Wien (OTS) - Die Weigerung von ÖGB-Präsident Erich Foglar, der Finanzverwaltung bekannt zu geben, wer von der Gewerkschaft Geld erhalten habe, sei nichts anderes als Beihilfe zur Steuerhinterziehung, sagte der freiheitliche Generalsekretär NAbg. Herbert Kickl. Streikgeld-Bezieher bräuchten keine Angst vor einer Offenlegung haben, wenn sie ihre Bezüge ordnungsgemäß versteuert hätten, begründete Kickl seine Zustimmung zur Vorgehensweise des Finanzministeriums.

Offenbar sei die Realität jedoch so, dass jene die seit 2003 in den Streiktopf gegriffen hätten, dieses "Zusatzeinkommen" als Belohnung für ihre Demos gegen die damalige Schwarz-Blaue Bundesregierung gesehen hätten und daher nicht die gesetzlich vorgeschriebenen Abgaben geleistet hätten, vermutet Kickl.

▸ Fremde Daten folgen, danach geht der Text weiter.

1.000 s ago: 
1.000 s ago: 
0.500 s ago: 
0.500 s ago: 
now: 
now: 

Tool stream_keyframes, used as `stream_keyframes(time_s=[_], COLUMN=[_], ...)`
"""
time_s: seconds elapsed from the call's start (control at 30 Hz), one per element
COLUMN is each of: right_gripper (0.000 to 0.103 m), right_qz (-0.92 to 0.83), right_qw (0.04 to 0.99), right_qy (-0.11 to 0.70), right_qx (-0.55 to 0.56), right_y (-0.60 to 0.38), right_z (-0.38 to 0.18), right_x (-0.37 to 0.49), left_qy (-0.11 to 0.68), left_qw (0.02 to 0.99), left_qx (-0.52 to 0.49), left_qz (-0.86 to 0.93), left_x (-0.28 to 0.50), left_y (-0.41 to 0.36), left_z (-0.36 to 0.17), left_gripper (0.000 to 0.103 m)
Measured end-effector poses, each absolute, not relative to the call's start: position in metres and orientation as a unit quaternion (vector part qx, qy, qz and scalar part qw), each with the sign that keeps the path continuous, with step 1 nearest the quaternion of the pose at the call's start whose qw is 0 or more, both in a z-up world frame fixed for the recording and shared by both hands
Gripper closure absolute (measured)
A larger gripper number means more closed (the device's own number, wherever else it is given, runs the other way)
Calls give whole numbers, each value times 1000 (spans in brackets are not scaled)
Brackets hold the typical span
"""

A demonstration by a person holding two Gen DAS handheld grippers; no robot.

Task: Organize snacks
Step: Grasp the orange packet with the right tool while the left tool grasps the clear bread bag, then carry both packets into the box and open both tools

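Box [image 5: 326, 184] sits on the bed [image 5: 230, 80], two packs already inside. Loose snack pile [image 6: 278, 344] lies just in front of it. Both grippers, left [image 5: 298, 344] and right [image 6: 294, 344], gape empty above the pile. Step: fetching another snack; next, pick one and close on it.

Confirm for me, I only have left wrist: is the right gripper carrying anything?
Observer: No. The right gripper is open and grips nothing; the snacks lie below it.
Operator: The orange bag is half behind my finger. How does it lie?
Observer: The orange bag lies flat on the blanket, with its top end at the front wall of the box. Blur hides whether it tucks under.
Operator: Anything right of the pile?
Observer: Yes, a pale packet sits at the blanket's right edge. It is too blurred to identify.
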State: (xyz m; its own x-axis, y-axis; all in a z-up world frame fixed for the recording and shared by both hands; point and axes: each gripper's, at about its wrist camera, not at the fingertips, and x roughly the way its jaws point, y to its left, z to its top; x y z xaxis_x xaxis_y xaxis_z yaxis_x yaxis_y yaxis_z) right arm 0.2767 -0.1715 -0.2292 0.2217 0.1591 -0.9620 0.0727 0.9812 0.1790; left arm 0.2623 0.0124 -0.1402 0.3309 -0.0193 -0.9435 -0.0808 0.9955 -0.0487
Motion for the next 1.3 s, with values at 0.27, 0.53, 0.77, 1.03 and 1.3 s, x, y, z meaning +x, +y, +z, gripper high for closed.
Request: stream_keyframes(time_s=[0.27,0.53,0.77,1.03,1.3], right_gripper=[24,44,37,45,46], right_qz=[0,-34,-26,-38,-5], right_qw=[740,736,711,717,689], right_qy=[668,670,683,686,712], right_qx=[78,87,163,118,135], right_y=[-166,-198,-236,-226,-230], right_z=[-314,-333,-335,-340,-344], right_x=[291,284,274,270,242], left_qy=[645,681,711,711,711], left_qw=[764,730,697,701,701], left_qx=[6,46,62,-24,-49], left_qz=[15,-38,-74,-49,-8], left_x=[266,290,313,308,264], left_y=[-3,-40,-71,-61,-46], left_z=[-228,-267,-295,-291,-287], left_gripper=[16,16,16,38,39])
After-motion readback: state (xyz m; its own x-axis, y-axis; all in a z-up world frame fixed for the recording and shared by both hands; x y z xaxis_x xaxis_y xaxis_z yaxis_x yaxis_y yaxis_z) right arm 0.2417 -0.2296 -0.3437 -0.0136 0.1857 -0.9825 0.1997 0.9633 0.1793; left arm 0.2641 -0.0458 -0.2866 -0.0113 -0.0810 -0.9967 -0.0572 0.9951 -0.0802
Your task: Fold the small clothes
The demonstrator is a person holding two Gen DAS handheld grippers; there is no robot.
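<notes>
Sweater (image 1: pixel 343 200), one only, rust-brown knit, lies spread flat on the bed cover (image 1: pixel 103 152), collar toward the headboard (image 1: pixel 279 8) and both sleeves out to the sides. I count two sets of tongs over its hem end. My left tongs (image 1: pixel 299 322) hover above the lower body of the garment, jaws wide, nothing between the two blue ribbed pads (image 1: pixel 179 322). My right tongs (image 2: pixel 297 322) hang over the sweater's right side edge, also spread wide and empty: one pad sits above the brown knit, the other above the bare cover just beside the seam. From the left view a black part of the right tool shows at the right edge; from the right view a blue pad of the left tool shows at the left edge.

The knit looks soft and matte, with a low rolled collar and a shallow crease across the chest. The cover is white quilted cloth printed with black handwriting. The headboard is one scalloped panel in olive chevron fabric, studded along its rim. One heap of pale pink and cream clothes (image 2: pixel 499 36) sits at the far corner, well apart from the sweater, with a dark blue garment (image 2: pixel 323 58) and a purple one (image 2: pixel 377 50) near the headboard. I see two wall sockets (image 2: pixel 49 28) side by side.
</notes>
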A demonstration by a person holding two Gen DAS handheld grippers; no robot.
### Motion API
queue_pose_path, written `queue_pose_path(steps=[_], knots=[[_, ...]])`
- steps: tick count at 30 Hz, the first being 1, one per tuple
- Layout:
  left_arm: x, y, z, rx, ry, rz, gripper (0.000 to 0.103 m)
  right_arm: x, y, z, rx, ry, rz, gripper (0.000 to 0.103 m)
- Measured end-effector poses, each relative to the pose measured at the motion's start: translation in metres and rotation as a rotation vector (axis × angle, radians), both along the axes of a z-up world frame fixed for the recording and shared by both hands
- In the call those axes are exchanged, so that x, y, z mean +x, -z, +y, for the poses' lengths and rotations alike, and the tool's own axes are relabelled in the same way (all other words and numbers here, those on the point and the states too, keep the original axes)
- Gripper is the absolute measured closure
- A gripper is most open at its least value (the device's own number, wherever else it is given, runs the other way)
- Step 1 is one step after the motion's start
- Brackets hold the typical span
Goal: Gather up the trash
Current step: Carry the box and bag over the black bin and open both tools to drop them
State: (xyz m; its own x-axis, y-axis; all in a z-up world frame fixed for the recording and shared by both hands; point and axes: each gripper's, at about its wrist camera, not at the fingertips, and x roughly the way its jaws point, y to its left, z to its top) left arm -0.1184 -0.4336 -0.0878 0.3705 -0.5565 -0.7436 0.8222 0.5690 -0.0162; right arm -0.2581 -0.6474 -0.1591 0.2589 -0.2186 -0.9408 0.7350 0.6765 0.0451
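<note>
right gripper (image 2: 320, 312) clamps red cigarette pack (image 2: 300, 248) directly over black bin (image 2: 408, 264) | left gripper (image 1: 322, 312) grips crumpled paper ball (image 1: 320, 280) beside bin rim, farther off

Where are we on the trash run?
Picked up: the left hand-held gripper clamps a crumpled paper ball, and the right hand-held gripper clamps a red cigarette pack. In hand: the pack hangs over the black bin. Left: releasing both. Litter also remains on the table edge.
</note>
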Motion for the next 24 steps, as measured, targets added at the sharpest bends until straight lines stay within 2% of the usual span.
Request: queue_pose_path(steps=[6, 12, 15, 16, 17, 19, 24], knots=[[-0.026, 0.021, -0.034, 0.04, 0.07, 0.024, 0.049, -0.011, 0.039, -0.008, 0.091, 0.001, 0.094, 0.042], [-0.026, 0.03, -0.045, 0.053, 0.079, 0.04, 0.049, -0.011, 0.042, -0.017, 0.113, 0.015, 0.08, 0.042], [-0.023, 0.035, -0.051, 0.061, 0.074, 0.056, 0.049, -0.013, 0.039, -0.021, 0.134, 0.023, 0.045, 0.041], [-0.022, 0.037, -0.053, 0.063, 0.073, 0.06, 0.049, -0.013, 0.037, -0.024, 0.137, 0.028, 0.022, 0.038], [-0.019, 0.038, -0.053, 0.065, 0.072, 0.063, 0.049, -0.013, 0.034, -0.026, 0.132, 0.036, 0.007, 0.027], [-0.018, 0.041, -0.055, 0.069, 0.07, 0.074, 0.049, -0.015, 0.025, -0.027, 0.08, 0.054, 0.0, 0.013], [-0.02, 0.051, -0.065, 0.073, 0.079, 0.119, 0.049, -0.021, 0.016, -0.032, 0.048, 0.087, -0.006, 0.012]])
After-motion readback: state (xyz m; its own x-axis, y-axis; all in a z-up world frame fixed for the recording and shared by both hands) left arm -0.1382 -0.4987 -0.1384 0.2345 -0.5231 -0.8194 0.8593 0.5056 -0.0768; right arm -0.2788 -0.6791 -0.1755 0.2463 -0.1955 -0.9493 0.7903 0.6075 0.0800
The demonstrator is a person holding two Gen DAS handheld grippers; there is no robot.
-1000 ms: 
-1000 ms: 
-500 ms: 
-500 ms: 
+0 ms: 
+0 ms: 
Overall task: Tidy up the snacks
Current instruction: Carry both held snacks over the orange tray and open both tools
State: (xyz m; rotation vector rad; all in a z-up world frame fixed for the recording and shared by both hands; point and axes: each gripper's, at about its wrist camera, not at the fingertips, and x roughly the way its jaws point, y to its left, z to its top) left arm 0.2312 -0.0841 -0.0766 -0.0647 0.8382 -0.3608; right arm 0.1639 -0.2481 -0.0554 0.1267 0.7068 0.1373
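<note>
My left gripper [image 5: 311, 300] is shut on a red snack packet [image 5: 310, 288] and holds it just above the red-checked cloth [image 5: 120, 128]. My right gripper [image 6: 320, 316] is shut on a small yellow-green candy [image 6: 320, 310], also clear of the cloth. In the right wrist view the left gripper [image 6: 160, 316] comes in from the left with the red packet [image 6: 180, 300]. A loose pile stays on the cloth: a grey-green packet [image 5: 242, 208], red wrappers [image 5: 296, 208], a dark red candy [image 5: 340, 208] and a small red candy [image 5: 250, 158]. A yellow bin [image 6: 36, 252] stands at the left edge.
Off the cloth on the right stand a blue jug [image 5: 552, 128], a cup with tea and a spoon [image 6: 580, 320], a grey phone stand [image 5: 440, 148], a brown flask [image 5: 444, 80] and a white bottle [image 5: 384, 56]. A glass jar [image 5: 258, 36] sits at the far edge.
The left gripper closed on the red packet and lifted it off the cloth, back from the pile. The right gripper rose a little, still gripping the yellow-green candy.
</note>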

Der vermutete Schaden von acht bis zwölf Millionen Euro fehle im Staatshaushalt, äußerte Kickl Verständnis für die Begehrlichkeiten des Finanzministers. "Wenn der ÖGB schon die legitime Nachfrage nach Streikgeldbeziehern nicht beantworten will, dann soll er für seine Mitglieder einspringen und selbst die ausstehenden Steuern bezahlen", schlägt Kickl als Kompromiss vor. "Sich zum Handlanger von Steuer-Sündern zu machen, ist jedenfalls selbst für einen mächtigen ÖGB untragbar", so Kickl.